__Exercise requirements__
Take the line containing "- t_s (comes" and every line after it in the data below, and print them exactly as given, with nothing else.

────────────────

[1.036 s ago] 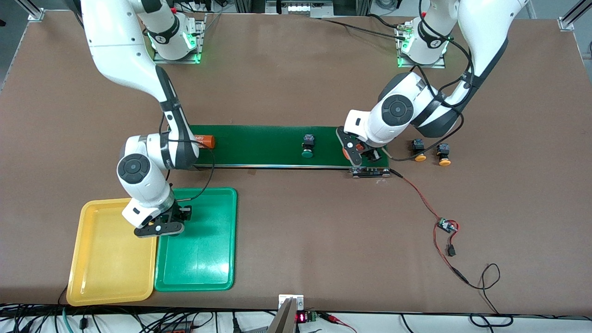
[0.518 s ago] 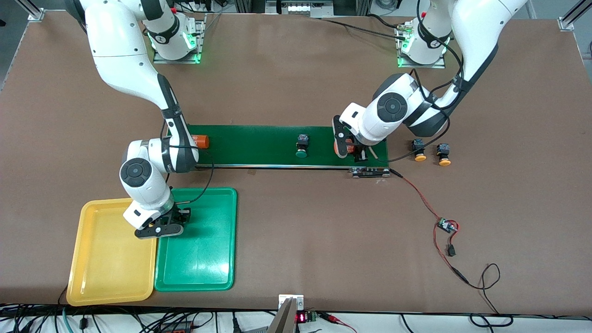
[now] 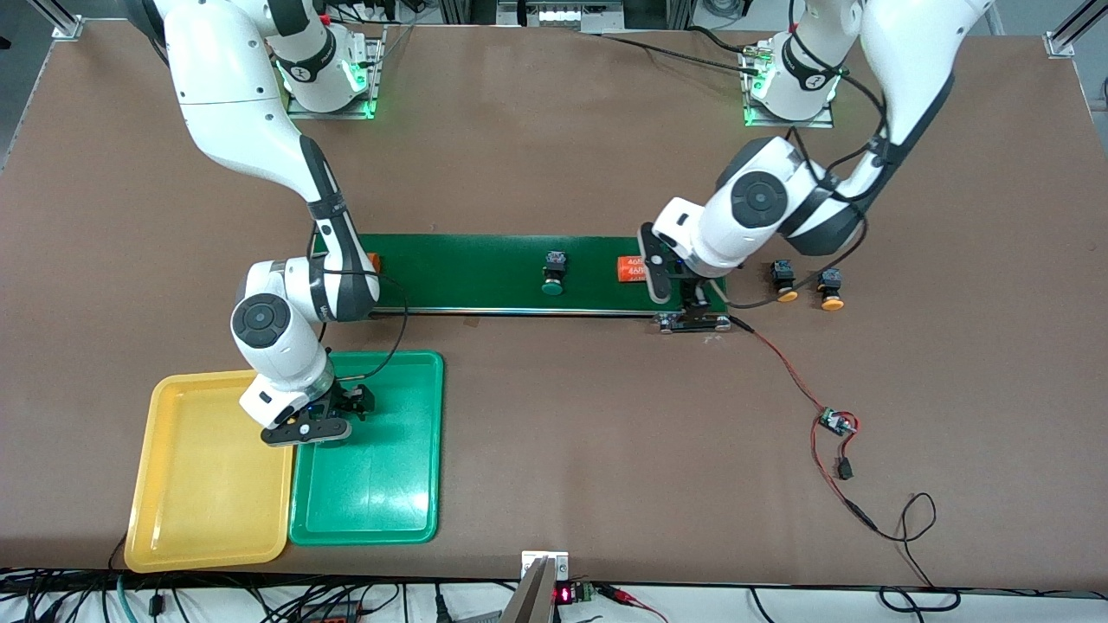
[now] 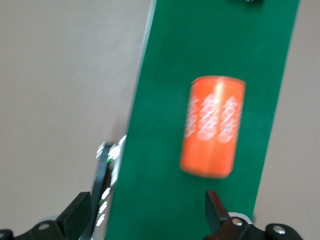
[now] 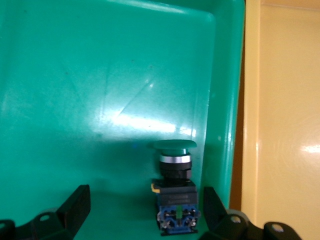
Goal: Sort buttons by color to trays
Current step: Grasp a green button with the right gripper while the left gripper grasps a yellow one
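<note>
Right gripper (image 5: 142, 212) open over green button (image 5: 174, 190) in green tray (image 3: 407, 450) corner; lift straight up. Left gripper (image 4: 150, 212) open over belt (image 3: 485, 272) end beside orange cylinder (image 4: 212, 126).

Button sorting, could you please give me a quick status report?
Right gripper open over green tray, green button lying in it. Left gripper open over conveyor belt, orange cylinder below. Second green button riding the belt.

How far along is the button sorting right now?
Done: one green button lies in the green tray, between the open right gripper fingers. In hand: nothing; the left gripper is open over the conveyor belt beside an orange cylinder. Left: a green button on the belt, two orange buttons on the table, and the yellow tray holds none.
</note>
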You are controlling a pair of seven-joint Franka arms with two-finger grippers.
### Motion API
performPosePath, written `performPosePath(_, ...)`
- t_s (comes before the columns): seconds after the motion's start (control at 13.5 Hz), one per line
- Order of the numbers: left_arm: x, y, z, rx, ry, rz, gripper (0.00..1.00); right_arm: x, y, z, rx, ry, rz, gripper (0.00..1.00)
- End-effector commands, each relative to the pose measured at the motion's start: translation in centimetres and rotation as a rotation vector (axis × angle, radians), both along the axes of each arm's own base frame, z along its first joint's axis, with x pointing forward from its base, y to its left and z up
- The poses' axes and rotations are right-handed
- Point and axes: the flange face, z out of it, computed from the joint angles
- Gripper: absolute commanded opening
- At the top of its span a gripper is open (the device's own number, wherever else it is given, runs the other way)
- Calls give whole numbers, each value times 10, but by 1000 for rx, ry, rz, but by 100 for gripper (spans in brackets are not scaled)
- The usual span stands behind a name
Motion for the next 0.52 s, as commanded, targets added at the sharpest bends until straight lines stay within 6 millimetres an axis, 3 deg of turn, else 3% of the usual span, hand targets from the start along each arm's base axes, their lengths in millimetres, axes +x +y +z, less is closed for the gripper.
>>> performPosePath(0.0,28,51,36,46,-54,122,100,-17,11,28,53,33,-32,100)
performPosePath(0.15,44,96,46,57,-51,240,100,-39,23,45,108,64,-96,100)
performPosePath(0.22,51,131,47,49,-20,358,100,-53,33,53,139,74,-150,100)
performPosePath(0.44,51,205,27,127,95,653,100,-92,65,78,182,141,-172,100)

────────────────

__Answer box__
- t_s (comes before the columns): seconds after the motion's start (control at 13.5 Hz), one per line
- Order of the numbers: left_arm: x, y, z, rx, ry, rz, gripper (0.00..1.00); right_arm: x, y, z, rx, ry, rz, gripper (0.00..1.00)
- End-effector commands, each relative to the pose measured at the motion's start: translation in centimetres and rotation as a rotation vector (axis × angle, radians), both along the axes of each arm's own base frame, z along its first joint's axis, with x pointing forward from its base, y to its left and z up
- The poses' axes and rotations are right-handed
- Point and axes: the flange face, z out of it, computed from the joint angles
- Gripper: absolute commanded opening
- At the top of its span a gripper is open (the device's own number, wherever else it is given, runs the other way)
- Calls give whole numbers, each value times 10, but by 1000 for rx, ry, rz, but by 100 for gripper (spans in brackets are not scaled)
- The usual span stands behind a name
Motion for the next 0.52 s, as commanded, targets added at the sharpest bends until straight lines stay within 6 millimetres an axis, 3 deg of turn, else 3% of the usual span, hand targets from the start along each arm's base axes, their lengths in millimetres, axes +x +y +z, less is closed for the gripper.
>>> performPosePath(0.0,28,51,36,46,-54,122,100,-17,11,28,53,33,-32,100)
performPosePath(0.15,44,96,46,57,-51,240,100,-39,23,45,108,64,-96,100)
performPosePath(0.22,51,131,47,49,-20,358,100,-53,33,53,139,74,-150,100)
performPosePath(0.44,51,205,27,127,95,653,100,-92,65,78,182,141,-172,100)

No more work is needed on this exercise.